- **BRIEF**
In the records below, repeat exactly the lines between the line holding "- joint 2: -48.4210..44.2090" and the line holding "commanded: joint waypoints", inclusive, and drop the pictures.

- **AVAILABLE DATA**
-.-.-
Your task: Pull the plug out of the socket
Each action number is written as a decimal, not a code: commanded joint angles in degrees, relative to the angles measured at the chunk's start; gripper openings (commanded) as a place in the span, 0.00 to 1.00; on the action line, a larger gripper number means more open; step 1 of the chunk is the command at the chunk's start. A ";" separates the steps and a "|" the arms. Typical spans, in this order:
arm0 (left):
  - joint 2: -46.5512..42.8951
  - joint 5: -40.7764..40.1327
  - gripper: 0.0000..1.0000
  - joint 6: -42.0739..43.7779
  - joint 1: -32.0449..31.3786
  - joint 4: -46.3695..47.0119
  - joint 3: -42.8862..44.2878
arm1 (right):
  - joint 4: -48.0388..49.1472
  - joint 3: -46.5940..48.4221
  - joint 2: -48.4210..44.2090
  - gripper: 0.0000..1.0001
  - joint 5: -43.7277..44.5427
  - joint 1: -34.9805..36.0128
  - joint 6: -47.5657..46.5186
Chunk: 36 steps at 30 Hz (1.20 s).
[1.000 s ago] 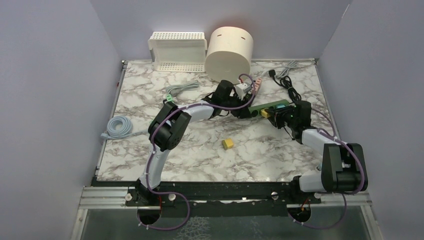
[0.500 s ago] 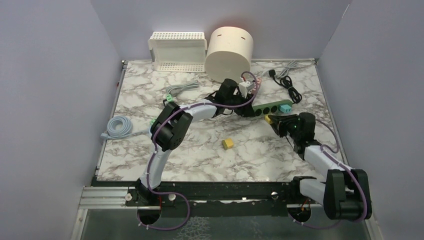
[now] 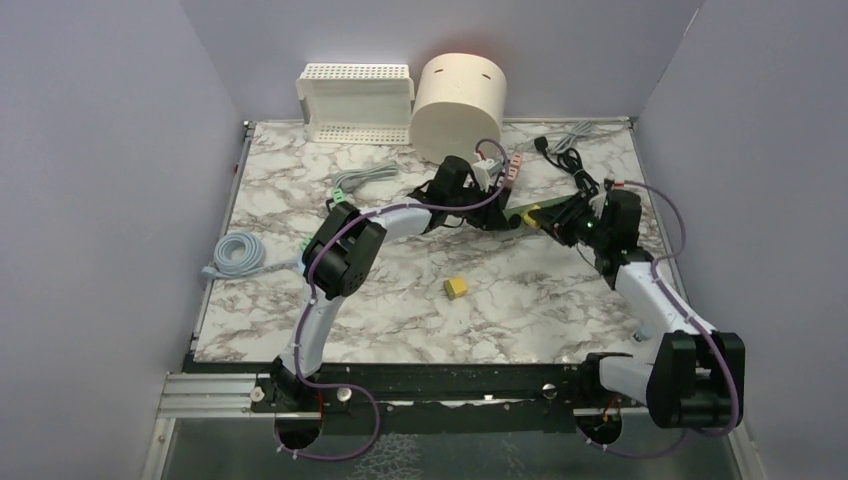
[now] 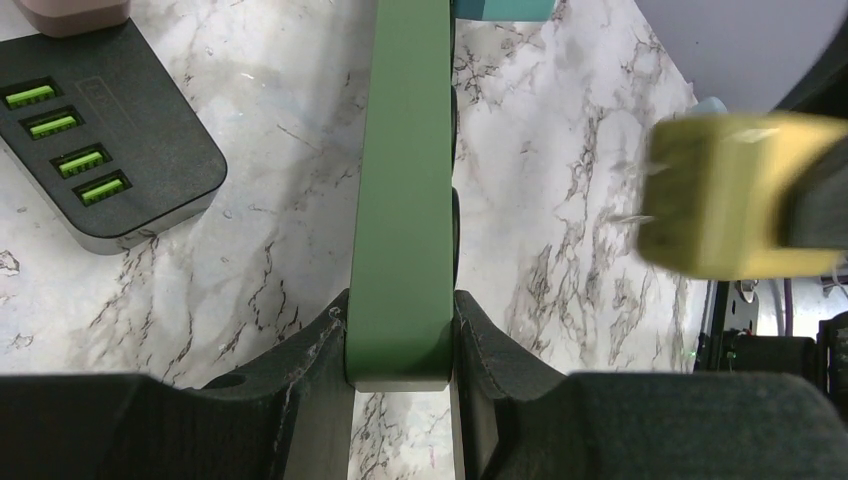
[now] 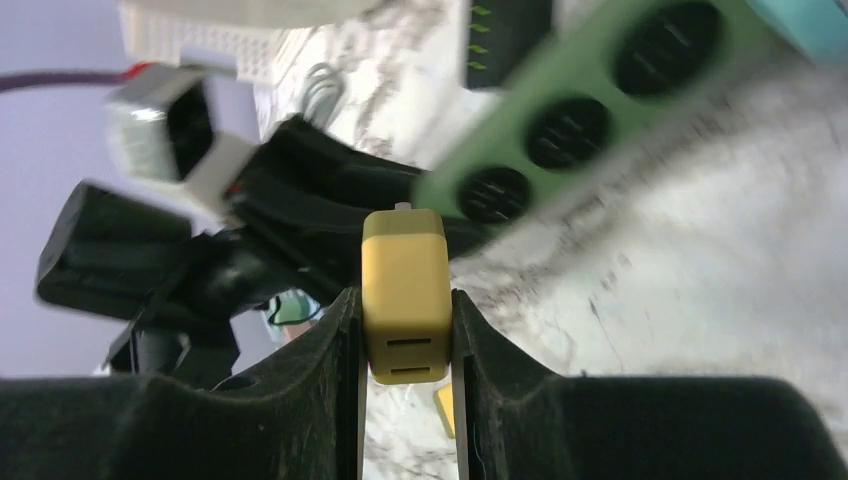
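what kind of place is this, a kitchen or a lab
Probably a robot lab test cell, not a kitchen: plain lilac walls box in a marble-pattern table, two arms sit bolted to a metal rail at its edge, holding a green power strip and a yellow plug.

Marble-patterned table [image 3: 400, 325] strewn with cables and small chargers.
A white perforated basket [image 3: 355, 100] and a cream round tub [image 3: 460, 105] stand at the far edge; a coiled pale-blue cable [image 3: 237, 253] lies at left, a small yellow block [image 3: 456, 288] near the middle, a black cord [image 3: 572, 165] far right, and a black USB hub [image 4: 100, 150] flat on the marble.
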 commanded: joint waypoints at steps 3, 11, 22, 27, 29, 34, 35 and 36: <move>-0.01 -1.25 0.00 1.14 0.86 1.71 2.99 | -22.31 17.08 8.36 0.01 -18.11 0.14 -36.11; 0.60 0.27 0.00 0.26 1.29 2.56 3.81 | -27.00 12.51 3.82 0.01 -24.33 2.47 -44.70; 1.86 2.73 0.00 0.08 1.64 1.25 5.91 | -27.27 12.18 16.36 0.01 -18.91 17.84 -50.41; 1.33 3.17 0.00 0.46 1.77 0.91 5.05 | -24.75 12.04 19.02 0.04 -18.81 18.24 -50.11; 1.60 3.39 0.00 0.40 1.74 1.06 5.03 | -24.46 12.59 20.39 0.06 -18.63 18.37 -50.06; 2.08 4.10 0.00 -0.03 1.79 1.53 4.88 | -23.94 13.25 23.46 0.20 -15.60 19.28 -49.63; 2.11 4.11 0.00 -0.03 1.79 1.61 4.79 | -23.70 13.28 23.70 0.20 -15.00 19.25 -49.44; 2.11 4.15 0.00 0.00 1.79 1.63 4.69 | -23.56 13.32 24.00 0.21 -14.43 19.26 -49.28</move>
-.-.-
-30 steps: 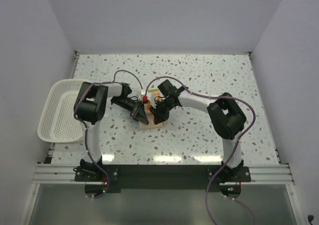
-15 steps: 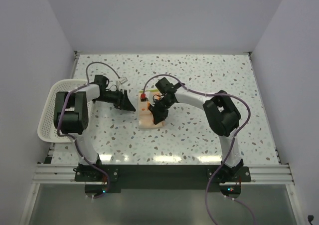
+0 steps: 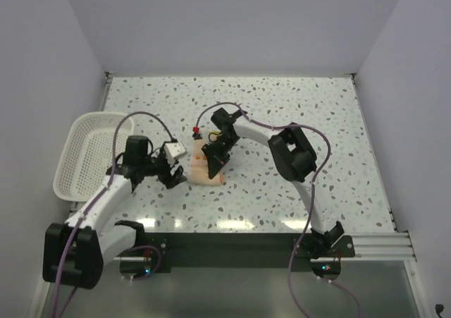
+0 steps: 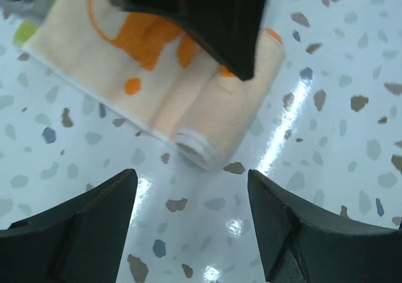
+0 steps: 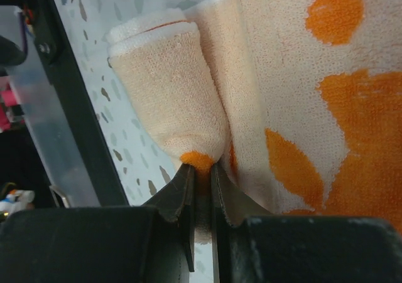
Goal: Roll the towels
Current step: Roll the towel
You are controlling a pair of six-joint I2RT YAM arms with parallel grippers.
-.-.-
- **WRITTEN SOLUTION**
  - joint 2: -48.4210..44.2090
  - gripper: 0.0000..1.0001
  - joint 5: -43.7277..44.5427
  - joint 1: -34.9805..36.0128
  - joint 6: -47.5657..46.5186
Chunk: 36 steps at 30 Hz (1.20 s).
[1.000 s ago] 
[0.500 s ago] 
[now] 
[now] 
[now] 
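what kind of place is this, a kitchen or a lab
Probably a robot lab test cell, not a kitchen: plain lilac walls box in a marble-pattern table, two arms sit bolted to a metal rail at its edge, holding a green power strip and a yellow plug.

Marble-patterned table [image 3: 400, 325] strewn with cables and small chargers.
A white perforated basket [image 3: 355, 100] and a cream round tub [image 3: 460, 105] stand at the far edge; a coiled pale-blue cable [image 3: 237, 253] lies at left, a small yellow block [image 3: 456, 288] near the middle, a black cord [image 3: 572, 165] far right, and a black USB hub [image 4: 100, 150] flat on the marble.
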 commanded: joint waypoints at steps 3, 11, 22, 27, 29, 34, 35 and 36: <move>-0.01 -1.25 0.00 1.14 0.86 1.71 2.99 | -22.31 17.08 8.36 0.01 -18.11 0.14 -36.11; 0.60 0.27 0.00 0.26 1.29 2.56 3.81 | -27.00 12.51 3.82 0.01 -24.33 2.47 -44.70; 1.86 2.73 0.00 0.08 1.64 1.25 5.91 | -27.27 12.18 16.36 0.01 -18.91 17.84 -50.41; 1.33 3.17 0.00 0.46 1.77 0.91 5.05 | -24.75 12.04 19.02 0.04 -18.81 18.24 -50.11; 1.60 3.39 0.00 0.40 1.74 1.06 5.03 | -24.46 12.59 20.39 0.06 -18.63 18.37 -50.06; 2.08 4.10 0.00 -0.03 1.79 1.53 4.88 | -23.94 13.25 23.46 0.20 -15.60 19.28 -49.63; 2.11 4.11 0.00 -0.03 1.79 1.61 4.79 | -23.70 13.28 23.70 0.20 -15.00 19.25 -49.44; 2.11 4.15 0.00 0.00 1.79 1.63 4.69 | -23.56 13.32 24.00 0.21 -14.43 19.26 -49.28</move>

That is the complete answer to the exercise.